Directions: From the line containing "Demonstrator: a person" down to the line containing "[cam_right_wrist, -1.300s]", copy out the entries below exactly, both lines included, and nothing else; pictures do not belong in the copy.

Records for this exercise:
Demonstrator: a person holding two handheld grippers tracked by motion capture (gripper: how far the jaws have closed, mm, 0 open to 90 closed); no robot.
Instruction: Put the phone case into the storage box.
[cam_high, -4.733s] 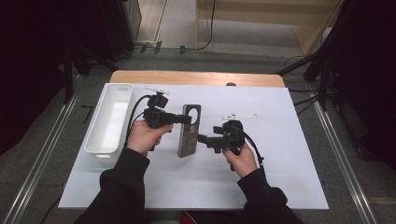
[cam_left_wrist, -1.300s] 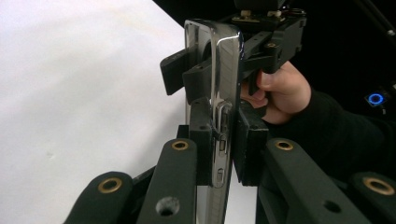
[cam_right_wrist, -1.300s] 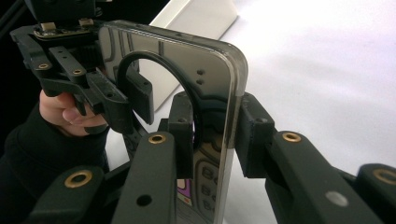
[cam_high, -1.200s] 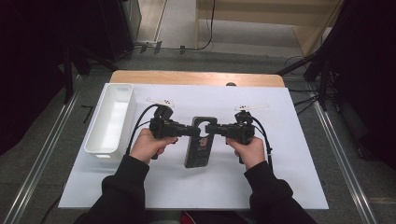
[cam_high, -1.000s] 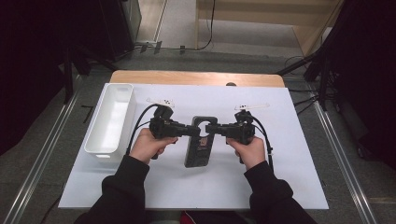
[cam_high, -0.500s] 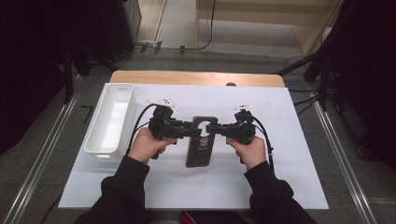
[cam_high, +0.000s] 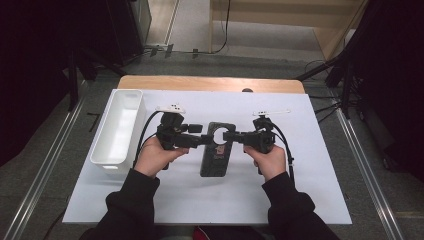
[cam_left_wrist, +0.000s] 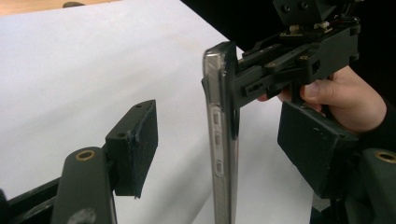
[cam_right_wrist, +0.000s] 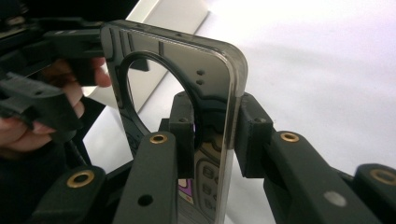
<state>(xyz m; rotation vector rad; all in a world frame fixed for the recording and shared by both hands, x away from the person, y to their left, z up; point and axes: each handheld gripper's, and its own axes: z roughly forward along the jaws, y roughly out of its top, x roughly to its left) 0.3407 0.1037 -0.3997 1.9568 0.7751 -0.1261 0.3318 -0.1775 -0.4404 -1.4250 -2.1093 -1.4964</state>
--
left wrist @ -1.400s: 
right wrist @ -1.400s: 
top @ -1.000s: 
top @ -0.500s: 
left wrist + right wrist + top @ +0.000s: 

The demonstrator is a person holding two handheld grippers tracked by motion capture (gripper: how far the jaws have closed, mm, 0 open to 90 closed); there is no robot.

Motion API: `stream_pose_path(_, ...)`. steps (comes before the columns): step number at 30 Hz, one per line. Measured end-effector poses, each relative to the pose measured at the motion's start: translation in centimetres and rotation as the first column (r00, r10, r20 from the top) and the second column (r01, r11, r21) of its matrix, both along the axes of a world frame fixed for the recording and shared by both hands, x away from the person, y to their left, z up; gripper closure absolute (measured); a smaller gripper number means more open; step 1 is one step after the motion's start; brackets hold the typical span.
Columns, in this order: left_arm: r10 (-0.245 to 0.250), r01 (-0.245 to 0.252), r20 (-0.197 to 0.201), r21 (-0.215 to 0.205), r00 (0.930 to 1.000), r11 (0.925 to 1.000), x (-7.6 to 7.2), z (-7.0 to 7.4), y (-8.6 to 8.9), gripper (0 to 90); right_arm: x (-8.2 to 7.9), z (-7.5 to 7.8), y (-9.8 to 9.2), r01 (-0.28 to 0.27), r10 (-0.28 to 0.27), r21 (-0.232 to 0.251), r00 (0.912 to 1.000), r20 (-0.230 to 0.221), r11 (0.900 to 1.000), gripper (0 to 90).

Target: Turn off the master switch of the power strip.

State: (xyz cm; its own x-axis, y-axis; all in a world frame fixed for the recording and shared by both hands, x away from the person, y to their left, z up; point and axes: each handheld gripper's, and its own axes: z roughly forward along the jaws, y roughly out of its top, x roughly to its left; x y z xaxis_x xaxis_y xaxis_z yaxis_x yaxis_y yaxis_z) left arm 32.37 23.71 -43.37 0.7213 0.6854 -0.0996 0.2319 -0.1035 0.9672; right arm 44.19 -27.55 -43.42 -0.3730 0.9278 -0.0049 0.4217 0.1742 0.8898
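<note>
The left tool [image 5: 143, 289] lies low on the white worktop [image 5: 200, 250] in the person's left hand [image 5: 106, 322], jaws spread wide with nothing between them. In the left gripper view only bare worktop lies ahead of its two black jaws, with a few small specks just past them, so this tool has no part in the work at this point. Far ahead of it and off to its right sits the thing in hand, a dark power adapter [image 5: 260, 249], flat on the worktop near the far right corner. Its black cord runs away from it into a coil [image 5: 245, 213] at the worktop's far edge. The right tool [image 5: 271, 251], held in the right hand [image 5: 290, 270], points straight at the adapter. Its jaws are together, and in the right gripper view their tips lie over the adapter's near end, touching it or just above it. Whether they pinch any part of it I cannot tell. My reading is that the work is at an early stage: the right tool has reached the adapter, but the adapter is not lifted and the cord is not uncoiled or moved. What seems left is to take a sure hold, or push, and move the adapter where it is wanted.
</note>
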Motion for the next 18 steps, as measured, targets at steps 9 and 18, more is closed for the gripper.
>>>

Exercise answer:
Demonstrator: a person holding two handheld grippers tracked by motion capture (gripper: how far the jaws have closed, mm, 0 open to 90 closed); no robot.
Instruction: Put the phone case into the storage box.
[cam_high, -4.733s] 
[cam_left_wrist, -1.300s] 
[cam_right_wrist, -1.300s] 

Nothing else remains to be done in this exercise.